## WORKING DATA
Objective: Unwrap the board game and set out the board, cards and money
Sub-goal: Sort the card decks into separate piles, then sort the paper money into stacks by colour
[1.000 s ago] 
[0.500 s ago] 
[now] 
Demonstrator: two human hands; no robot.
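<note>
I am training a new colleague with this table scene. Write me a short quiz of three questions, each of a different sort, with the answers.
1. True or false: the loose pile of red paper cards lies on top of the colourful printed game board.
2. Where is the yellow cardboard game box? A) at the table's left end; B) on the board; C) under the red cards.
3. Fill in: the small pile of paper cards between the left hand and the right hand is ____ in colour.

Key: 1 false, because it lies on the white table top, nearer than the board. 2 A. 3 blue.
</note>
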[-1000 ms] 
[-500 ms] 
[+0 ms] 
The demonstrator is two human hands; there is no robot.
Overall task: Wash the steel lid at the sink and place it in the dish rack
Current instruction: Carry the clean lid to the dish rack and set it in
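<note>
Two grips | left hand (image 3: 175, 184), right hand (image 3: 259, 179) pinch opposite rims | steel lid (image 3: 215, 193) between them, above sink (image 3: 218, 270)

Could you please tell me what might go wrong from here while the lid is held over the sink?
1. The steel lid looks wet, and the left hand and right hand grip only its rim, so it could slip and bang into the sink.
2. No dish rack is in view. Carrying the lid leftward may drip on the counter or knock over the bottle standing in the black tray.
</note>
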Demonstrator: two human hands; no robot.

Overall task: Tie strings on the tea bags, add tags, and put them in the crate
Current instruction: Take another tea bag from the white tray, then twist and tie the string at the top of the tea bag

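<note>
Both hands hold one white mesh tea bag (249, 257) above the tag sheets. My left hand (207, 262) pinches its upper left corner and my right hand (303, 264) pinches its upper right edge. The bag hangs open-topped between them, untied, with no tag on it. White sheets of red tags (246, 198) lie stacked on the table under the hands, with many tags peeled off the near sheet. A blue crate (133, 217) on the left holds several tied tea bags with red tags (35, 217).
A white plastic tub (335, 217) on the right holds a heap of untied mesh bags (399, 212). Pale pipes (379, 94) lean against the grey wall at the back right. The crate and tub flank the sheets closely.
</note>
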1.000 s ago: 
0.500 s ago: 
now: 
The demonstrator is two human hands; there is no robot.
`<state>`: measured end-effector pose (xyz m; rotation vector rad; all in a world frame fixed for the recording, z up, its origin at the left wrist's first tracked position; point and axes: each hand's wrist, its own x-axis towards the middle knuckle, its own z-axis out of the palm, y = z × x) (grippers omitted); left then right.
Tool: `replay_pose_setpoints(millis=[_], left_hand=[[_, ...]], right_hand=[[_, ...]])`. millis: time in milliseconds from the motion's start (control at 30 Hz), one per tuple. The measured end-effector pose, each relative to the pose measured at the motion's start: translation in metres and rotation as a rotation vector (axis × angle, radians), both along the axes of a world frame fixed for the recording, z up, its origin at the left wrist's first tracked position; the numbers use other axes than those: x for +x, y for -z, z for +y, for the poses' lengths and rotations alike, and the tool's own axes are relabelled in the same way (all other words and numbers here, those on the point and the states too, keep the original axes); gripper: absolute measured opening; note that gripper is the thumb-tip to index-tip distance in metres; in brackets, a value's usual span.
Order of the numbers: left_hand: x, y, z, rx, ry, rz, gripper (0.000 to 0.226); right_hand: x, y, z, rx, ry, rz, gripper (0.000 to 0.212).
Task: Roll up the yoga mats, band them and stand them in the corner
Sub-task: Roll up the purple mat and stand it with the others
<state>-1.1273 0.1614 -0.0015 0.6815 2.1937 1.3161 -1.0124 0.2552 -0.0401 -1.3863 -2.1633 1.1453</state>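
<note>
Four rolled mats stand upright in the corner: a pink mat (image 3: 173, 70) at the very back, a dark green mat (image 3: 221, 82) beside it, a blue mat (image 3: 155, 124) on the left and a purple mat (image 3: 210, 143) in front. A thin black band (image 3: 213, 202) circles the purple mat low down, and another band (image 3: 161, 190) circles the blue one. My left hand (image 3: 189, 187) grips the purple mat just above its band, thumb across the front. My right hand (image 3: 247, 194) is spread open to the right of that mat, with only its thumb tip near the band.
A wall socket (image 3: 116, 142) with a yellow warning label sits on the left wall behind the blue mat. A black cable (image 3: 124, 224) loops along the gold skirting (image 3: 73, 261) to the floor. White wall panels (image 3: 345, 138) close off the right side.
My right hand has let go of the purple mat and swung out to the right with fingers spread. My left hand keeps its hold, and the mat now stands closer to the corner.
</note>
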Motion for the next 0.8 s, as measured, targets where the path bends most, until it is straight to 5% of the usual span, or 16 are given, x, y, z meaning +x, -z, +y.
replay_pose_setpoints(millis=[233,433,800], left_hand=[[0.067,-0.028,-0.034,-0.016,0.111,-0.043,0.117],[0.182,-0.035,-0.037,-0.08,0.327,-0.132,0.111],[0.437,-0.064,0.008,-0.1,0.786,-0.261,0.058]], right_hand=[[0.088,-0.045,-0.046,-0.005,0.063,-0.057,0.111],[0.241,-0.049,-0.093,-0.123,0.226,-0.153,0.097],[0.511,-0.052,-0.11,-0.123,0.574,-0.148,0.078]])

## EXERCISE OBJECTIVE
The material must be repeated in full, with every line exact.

## RESPONSE AREA
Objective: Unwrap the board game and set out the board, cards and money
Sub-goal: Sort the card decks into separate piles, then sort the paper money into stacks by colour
[1.000 s ago] 
[0.500 s ago] 
[now] 
Demonstrator: two human hands; no robot.
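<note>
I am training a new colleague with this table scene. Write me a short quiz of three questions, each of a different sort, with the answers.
1. True or false: the loose pile of red paper cards lies on top of the colourful printed game board.
2. Where is the yellow cardboard game box? A) at the table's left end; B) on the board; C) under the red cards.
3. Fill in: the small pile of paper cards between the left hand and the right hand is ____ in colour.

Key: 1 false, because it lies on the white table top, nearer than the board. 2 A. 3 blue.
</note>
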[-1000 ms] 
[-500 ms] 
[+0 ms] 
The demonstrator is two human hands; there is no robot.
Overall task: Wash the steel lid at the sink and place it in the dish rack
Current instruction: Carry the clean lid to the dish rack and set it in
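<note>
Two grips | left hand (image 3: 175, 184), right hand (image 3: 259, 179) pinch opposite rims | steel lid (image 3: 215, 193) between them, above sink (image 3: 218, 270)

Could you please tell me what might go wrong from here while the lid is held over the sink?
1. The steel lid looks wet, and the left hand and right hand grip only its rim, so it could slip and bang into the sink.
2. No dish rack is in view. Carrying the lid leftward may drip on the counter or knock over the bottle standing in the black tray.
</note>
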Demonstrator: two human hands; no robot.

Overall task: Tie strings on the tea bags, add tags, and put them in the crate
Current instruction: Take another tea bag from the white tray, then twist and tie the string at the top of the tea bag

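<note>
Both hands hold one white mesh tea bag (249, 257) above the tag sheets. My left hand (207, 262) pinches its upper left corner and my right hand (303, 264) pinches its upper right edge. The bag hangs open-topped between them, untied, with no tag on it. White sheets of red tags (246, 198) lie stacked on the table under the hands, with many tags peeled off the near sheet. A blue crate (133, 217) on the left holds several tied tea bags with red tags (35, 217).
A white plastic tub (335, 217) on the right holds a heap of untied mesh bags (399, 212). Pale pipes (379, 94) lean against the grey wall at the back right. The crate and tub flank the sheets closely.
</note>
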1.000 s ago: 
0.500 s ago: 
now: 
The demonstrator is two human hands; there is no robot.
`<state>`: measured end-effector pose (xyz m; rotation vector rad; all in a world frame fixed for the recording, z up, its origin at the left wrist's first tracked position; point and axes: each hand's wrist, its own x-axis towards the middle knuckle, its own z-axis out of the palm, y = z × x) (grippers omitted); left then right.
Tool: `replay_pose_setpoints(millis=[_], left_hand=[[_, ...]], right_hand=[[_, ...]])`. millis: time in milliseconds from the motion's start (control at 30 Hz), one per tuple. The measured end-effector pose, each relative to the pose measured at the motion's start: translation in metres and rotation as a rotation vector (axis × angle, radians), both along the axes of a world frame fixed for the recording, z up, its origin at the left wrist's first tracked position; the numbers use other axes than those: x for +x, y for -z, z for +y, for the poses' lengths and rotations alike, and the tool's own axes are relabelled in the same way (all other words and numbers here, those on the point and the states too, keep the original axes); gripper: absolute measured opening; note that gripper is the thumb-tip to index-tip distance in metres; in brackets, a value's usual span.
Order of the numbers: left_hand: x, y, z, rx, ry, rz, gripper (0.000 to 0.226); right_hand: x, y, z, rx, ry, rz, gripper (0.000 to 0.212).
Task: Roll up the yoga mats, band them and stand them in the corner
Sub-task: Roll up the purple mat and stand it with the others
<state>-1.1273 0.1614 -0.0015 0.6815 2.1937 1.3161 -1.0124 0.2552 -0.0401 -1.3863 -2.1633 1.1453</state>
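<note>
Four rolled mats stand upright in the corner: a pink mat (image 3: 173, 70) at the very back, a dark green mat (image 3: 221, 82) beside it, a blue mat (image 3: 155, 124) on the left and a purple mat (image 3: 210, 143) in front. A thin black band (image 3: 213, 202) circles the purple mat low down, and another band (image 3: 161, 190) circles the blue one. My left hand (image 3: 189, 187) grips the purple mat just above its band, thumb across the front. My right hand (image 3: 247, 194) is spread open to the right of that mat, with only its thumb tip near the band.
A wall socket (image 3: 116, 142) with a yellow warning label sits on the left wall behind the blue mat. A black cable (image 3: 124, 224) loops along the gold skirting (image 3: 73, 261) to the floor. White wall panels (image 3: 345, 138) close off the right side.
My right hand has let go of the purple mat and swung out to the right with fingers spread. My left hand keeps its hold, and the mat now stands closer to the corner.
</note>
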Motion for the next 0.8 s, as measured, targets where the path bends most, until it is straight to 5% of the usual span, or 16 are given, x, y, z meaning +x, -z, +y.
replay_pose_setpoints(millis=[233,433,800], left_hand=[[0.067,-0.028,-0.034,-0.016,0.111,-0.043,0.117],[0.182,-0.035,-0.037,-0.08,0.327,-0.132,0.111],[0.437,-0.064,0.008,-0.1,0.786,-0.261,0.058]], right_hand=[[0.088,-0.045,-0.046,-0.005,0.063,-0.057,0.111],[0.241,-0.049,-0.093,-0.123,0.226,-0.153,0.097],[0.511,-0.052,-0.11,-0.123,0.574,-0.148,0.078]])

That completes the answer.